EXERCISE GOAL:
Return the full listing, character for character.

GIVEN DATA:
☆ ☆ ☆ ☆ ☆
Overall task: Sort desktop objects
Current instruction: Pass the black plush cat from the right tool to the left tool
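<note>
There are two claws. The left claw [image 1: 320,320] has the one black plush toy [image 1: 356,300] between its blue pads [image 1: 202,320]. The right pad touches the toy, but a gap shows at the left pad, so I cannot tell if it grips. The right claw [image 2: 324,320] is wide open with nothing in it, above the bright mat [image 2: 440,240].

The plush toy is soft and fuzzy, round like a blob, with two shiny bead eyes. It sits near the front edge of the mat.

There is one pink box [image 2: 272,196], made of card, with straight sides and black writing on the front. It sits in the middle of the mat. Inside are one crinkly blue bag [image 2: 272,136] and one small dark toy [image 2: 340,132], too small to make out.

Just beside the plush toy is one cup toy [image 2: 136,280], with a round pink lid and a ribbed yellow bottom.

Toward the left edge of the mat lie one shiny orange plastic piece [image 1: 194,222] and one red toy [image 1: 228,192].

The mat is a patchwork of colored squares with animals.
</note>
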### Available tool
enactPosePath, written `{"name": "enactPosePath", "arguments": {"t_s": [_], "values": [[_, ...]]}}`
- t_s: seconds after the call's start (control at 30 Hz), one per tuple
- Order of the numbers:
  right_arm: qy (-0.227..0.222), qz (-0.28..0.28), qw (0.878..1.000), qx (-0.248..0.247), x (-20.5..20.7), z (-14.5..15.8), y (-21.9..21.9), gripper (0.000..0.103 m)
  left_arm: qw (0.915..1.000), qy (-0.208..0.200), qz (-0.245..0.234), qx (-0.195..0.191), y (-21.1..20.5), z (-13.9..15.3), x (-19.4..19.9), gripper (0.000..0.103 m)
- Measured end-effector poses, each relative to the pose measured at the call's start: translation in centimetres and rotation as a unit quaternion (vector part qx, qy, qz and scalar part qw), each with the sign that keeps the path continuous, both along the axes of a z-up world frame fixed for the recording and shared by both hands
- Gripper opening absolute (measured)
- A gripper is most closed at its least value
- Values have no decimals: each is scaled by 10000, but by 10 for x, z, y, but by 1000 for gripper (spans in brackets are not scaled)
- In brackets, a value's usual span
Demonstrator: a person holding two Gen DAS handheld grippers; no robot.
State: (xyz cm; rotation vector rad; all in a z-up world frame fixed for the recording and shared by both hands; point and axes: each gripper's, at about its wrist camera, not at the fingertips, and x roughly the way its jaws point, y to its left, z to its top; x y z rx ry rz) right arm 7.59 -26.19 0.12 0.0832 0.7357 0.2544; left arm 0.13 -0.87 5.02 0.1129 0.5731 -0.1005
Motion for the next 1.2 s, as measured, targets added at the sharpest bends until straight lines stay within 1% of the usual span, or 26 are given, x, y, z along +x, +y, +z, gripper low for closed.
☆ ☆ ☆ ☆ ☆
TASK SOLUTION:
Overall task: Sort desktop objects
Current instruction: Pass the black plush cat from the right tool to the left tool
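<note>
There are two claws. The left claw [image 1: 320,320] has the one black plush toy [image 1: 356,300] between its blue pads [image 1: 202,320]. The right pad touches the toy, but a gap shows at the left pad, so I cannot tell if it grips. The right claw [image 2: 324,320] is wide open with nothing in it, above the bright mat [image 2: 440,240].

The plush toy is soft and fuzzy, round like a blob, with two shiny bead eyes. It sits near the front edge of the mat.

There is one pink box [image 2: 272,196], made of card, with straight sides and black writing on the front. It sits in the middle of the mat. Inside are one crinkly blue bag [image 2: 272,136] and one small dark toy [image 2: 340,132], too small to make out.

Just beside the plush toy is one cup toy [image 2: 136,280], with a round pink lid and a ribbed yellow bottom.

Toward the left edge of the mat lie one shiny orange plastic piece [image 1: 194,222] and one red toy [image 1: 228,192].

The mat is a patchwork of colored squares with animals.
</note>
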### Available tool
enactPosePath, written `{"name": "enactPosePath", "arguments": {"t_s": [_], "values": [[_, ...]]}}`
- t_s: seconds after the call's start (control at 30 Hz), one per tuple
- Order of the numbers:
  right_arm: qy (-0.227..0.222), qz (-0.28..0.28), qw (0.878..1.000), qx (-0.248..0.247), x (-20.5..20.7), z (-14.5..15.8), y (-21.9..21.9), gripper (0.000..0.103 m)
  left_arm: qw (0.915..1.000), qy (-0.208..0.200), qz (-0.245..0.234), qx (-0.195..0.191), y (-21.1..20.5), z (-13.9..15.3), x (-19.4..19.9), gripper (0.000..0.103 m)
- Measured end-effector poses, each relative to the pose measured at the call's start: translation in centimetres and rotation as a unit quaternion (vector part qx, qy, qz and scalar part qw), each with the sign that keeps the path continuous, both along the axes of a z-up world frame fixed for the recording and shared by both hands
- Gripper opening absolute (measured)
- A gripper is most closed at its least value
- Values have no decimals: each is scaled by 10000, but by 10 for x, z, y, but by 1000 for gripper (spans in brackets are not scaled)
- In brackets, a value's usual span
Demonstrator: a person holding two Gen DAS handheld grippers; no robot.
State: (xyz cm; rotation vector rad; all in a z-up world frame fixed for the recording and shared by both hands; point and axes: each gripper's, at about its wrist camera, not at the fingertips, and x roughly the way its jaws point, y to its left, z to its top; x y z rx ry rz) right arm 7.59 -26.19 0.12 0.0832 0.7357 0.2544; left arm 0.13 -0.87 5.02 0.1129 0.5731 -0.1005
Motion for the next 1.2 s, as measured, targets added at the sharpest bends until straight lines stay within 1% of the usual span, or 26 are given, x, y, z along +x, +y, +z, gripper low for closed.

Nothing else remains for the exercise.